WHAT THE EXERCISE ASKS: Return nothing but the lines from the one with "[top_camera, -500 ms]" through the one with "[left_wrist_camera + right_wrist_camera" in the data below, word for word and without pictures.
[[ EXERCISE MATERIALS, beginning ]]
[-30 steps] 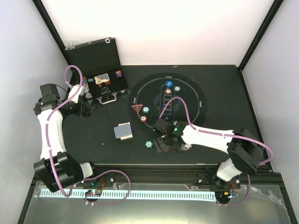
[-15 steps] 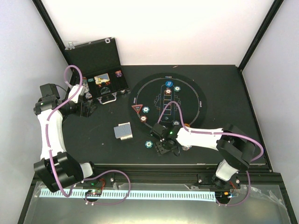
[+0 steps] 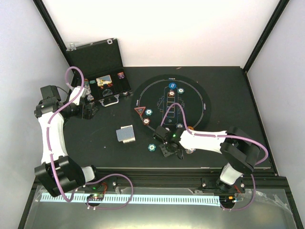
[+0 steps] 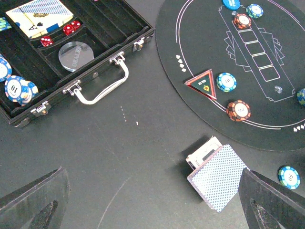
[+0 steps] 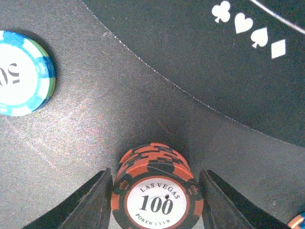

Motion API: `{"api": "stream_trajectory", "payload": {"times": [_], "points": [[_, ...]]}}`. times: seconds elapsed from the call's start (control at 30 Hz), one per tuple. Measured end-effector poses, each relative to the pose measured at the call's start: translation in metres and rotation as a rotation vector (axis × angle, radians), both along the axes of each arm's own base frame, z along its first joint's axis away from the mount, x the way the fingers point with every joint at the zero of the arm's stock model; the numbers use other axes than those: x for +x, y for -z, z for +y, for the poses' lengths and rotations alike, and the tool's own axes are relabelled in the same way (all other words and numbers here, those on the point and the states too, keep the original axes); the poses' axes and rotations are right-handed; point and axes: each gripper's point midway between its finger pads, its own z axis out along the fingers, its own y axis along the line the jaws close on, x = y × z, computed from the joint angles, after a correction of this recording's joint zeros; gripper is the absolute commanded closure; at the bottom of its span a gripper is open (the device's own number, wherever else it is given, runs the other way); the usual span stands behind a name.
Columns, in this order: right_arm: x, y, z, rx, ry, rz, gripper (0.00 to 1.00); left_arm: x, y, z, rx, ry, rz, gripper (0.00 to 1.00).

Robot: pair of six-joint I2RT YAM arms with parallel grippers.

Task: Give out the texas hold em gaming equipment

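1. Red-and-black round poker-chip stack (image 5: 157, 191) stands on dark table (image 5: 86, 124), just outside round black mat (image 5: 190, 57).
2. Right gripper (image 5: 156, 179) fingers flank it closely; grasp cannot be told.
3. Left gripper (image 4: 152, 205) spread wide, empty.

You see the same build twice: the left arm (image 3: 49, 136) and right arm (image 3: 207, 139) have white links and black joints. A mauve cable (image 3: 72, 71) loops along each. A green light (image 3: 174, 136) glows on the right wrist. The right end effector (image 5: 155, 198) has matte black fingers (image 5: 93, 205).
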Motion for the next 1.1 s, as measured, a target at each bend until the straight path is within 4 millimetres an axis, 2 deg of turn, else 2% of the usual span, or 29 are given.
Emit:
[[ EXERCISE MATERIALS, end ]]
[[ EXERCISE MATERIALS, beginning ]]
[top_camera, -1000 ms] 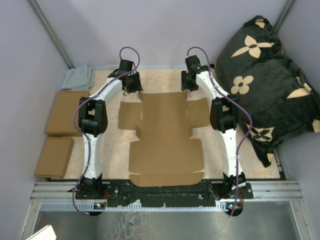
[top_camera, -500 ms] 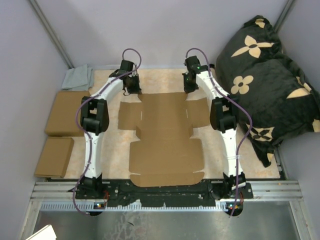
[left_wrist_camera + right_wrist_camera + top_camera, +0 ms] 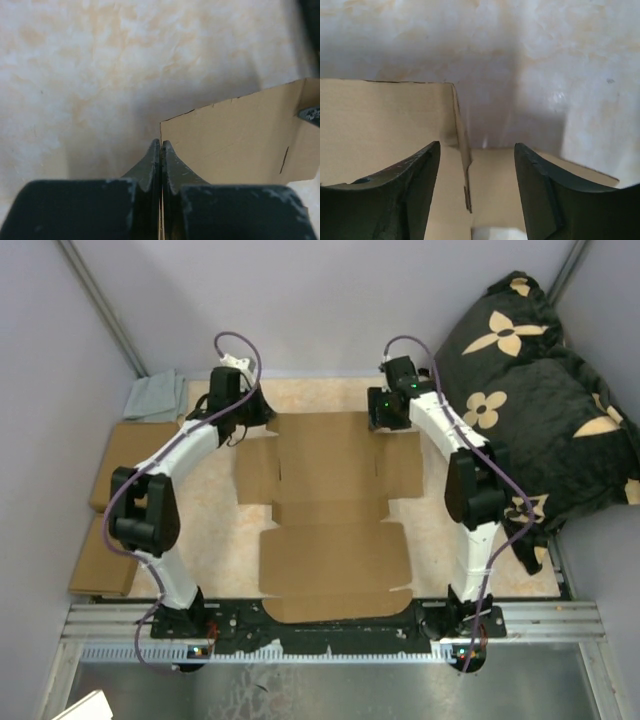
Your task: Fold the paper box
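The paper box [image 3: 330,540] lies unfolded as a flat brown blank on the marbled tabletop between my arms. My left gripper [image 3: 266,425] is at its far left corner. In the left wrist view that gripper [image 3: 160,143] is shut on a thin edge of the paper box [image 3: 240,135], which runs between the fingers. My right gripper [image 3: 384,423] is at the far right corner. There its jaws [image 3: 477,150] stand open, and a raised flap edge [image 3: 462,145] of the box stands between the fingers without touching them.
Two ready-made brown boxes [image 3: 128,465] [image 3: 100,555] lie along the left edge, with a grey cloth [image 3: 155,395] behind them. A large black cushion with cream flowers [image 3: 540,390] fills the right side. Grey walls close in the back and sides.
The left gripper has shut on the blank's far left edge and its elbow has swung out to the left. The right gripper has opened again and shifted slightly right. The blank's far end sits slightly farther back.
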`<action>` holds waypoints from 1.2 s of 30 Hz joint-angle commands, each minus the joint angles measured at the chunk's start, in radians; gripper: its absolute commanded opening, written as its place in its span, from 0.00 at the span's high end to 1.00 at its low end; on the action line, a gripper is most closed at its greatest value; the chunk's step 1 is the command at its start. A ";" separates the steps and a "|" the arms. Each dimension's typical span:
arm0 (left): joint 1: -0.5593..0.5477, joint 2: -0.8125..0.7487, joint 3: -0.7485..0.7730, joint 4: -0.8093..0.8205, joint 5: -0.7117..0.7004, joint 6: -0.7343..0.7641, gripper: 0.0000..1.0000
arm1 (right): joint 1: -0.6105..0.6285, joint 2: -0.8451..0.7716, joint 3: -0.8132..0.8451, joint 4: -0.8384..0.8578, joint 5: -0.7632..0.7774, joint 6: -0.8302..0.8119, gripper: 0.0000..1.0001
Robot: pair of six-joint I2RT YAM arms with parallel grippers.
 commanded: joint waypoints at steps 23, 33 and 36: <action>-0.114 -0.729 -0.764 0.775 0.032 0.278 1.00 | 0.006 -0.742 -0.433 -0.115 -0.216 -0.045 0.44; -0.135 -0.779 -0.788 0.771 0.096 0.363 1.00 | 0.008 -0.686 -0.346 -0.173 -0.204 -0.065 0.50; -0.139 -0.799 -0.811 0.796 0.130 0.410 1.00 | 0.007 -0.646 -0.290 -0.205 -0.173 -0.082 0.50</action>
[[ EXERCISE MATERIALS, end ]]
RESPONSE FOR THIS EXERCISE:
[top_camera, -500 ms] 
[left_wrist_camera + right_wrist_camera + top_camera, +0 ms] 

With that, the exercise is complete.